(Source records)
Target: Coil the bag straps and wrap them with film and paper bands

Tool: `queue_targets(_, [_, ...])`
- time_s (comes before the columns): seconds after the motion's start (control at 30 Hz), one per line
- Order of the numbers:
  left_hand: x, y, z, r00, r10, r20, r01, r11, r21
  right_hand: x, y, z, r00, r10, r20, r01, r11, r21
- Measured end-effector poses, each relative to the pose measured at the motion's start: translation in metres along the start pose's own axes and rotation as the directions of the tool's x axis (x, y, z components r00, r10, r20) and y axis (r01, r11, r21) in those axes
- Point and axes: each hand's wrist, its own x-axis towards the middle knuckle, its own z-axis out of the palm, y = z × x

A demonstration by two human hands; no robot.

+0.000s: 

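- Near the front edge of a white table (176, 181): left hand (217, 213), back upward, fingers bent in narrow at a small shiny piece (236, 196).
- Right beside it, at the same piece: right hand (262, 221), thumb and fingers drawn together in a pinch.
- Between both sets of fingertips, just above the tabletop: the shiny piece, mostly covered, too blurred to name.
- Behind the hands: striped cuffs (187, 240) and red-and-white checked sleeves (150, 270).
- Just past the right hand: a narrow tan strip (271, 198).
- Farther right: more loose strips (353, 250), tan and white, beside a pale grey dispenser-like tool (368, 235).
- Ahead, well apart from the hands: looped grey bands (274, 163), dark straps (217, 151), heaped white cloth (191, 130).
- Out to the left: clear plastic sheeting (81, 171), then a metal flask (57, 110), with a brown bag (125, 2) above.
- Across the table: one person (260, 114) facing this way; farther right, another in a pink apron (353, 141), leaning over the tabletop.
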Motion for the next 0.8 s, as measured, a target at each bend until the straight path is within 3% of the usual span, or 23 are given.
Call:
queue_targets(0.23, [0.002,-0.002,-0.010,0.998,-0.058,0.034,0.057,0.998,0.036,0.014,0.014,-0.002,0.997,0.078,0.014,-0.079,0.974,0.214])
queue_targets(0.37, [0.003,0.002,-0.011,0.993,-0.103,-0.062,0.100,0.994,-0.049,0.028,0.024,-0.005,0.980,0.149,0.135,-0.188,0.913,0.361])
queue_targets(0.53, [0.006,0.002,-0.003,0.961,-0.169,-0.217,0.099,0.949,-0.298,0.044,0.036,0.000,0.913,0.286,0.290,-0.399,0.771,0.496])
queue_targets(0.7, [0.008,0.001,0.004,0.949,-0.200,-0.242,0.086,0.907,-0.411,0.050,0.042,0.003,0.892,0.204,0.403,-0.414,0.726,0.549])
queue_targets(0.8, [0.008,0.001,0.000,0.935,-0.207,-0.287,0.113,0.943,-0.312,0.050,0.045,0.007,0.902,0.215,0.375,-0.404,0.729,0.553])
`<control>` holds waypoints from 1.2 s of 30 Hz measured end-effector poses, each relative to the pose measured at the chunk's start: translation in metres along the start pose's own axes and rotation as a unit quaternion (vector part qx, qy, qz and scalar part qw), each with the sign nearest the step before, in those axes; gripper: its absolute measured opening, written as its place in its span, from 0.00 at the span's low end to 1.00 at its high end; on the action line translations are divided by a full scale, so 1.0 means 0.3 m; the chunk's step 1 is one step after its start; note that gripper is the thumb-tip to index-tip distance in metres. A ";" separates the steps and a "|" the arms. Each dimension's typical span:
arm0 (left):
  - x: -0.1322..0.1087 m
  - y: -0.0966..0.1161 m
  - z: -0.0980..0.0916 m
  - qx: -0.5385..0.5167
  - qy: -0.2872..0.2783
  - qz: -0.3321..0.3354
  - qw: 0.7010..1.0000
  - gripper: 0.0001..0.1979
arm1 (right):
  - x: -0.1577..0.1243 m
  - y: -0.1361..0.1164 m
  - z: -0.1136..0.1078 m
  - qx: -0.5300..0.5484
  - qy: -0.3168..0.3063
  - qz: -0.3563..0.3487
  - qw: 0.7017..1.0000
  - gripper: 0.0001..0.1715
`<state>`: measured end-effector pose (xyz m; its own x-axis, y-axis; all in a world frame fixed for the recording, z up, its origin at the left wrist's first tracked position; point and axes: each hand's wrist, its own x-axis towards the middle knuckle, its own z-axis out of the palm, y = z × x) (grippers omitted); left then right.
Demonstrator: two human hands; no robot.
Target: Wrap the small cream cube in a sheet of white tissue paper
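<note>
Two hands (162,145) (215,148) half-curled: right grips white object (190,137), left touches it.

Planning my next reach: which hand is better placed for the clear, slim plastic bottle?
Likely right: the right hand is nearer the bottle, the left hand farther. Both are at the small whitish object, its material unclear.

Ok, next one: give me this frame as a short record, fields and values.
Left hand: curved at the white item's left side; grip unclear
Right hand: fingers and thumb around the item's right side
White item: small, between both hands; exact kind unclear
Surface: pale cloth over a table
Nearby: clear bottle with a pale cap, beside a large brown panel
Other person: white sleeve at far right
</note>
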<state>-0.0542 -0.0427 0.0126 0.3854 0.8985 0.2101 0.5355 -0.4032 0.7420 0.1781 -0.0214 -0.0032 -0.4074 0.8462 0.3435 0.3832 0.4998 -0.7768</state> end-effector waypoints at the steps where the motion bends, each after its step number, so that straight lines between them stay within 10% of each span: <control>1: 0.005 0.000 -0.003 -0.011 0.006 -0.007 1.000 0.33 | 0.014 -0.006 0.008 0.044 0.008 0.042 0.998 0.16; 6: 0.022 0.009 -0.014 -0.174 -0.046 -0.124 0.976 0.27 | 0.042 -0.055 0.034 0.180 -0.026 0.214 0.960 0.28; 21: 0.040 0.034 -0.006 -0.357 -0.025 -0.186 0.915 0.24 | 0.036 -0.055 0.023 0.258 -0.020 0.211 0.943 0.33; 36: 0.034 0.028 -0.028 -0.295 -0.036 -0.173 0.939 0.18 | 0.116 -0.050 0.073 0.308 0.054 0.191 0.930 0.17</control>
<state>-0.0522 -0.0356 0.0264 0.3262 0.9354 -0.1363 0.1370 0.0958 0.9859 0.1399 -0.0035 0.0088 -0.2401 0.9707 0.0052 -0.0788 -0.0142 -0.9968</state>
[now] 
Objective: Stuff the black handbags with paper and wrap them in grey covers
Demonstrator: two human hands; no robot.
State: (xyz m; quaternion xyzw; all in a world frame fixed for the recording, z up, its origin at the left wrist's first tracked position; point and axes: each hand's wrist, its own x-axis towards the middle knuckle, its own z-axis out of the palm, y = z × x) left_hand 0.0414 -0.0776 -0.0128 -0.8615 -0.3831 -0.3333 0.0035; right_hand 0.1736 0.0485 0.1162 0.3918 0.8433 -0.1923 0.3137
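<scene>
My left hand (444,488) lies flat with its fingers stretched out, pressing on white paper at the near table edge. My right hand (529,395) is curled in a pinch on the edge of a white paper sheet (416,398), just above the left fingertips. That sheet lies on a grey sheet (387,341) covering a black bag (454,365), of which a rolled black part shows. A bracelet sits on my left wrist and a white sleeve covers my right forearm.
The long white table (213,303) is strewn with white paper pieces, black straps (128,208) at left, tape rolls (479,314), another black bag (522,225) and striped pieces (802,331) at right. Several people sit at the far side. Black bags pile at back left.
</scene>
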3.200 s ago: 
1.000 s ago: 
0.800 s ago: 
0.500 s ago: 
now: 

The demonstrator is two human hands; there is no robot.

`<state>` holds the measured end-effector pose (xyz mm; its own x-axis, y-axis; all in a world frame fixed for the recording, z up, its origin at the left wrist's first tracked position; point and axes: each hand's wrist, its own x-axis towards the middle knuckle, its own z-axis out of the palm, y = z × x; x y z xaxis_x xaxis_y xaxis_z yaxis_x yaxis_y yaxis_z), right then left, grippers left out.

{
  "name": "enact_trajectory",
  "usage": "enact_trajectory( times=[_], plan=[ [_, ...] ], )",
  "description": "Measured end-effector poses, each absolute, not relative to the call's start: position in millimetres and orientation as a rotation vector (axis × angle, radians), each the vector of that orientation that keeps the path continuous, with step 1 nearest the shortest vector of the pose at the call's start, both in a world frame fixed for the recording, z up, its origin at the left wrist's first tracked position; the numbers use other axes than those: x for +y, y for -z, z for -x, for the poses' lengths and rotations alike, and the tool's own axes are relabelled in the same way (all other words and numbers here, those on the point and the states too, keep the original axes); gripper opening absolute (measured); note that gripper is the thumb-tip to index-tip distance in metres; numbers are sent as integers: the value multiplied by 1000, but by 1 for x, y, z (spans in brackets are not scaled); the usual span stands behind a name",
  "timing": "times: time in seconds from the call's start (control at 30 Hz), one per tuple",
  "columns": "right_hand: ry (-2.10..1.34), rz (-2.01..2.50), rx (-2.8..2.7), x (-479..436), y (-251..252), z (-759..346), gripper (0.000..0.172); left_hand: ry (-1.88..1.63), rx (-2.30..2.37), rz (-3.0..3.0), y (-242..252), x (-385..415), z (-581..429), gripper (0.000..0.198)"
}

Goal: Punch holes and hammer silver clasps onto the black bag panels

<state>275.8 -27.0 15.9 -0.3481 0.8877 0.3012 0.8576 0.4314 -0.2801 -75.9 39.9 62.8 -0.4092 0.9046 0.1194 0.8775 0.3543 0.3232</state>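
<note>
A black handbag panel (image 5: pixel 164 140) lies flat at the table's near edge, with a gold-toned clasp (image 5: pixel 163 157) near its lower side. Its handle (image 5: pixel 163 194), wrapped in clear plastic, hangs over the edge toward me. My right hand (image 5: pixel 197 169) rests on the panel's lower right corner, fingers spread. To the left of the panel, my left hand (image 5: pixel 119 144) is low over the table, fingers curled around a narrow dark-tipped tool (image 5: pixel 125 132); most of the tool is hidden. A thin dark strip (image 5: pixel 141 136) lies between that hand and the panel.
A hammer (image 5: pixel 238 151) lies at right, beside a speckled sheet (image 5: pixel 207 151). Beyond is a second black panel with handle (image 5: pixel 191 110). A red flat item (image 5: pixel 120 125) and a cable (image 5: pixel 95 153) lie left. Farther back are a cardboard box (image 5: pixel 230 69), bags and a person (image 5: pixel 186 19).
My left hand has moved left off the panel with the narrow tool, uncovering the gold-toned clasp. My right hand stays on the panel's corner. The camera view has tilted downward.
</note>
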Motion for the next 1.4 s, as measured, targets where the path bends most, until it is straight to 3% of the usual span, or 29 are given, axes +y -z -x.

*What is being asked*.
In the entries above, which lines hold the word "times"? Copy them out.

*Result*.
  "usage": "enact_trajectory( times=[_], plan=[ [_, ...] ], )",
  "timing": "times: time in seconds from the call's start (control at 30 Hz), one per tuple",

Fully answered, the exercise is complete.